La destinée tragique du héros de Dorgelès, marquée par l’une des « milliers de croix de bois, alignées tout le long des grandes routes poudreuses, où elles semblent guetter la relève des vivants » (Ibid., p. 34) se confond avec celle d’Henri Cormery, autre victime de la Grande Guerre.
L’une des notes (« Notes et plans ») du Premier Homme en témoigne :
« 4 – Et le père de Jacques tué à la Marne. Que reste-t-il de cette vie obscure ? Rien, un souvenir impalpable – la cendre légère de papillon brûlée à l’incendie de forêt. » (Camus, 1994, p. 345)
En guise de conclusion
Le roman d’Albert Camus, de même que celui de Roland Dorgelès, illustre l’idée de l’œuvre en tant que témoignage. La présence du paratexte et de l’intertexte, la mise en images du monde tiennent de l’aventure scripturale du Premier Homme et de la relation complexe entre la génétique textuelle et la poétique du texte.

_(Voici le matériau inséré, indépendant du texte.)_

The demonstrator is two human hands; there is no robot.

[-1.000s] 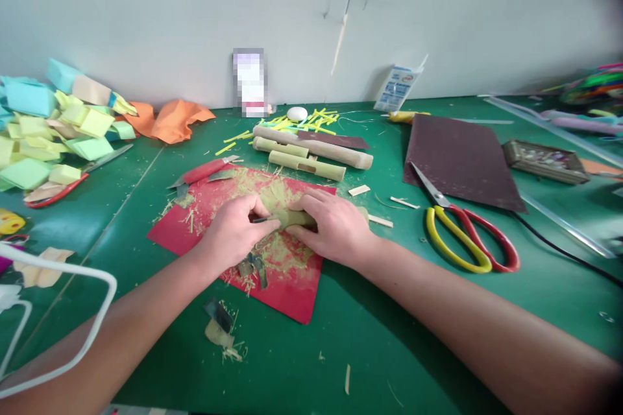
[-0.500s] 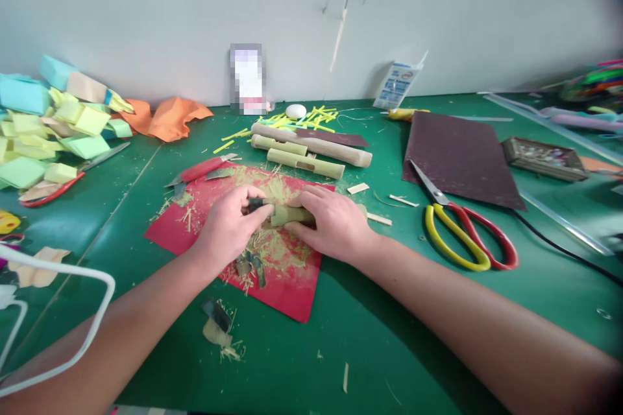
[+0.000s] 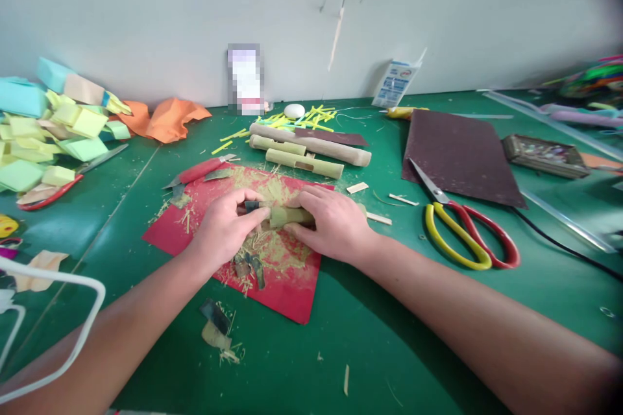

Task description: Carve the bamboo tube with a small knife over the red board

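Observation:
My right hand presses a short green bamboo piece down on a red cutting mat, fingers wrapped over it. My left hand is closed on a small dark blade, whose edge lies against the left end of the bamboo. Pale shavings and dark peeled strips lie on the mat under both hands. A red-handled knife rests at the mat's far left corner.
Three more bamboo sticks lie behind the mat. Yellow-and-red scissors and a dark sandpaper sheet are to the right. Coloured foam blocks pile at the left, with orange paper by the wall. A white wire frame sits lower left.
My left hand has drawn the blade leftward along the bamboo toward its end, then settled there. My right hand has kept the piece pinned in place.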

La guerre-palimpseste est placée par Camus sous le signe de l’absurde qui règne au monde. La vie de L. C., le père retrouvé, en est la parfaite illustration : « Sa vie qui se construit ainsi malgré lui – et puis la guerre le tue. » (Camus, 1994, p. 347) Œuvre d’autofiction, centrée sur la quête du père, Le Premier Homme est aussi l’œuvre d’un écrivain humaniste, qui dénonce la folie de la guerre, soucieux de l’avenir de l’Homme.
Bibliographie
CAMUS, Albert, Lettres à un ami allemand, Paris, Gallimard, 1948.
CAMUS, Albert, Carnets (mai 1935-février 1942), Paris, Gallimard, 1962.
CAMUS, Albert, Le Premier Homme, Paris, Gallimard, 1994.
DORGELÈS, Roland, Les Croix de bois, Paris, Albin Michel, 1931.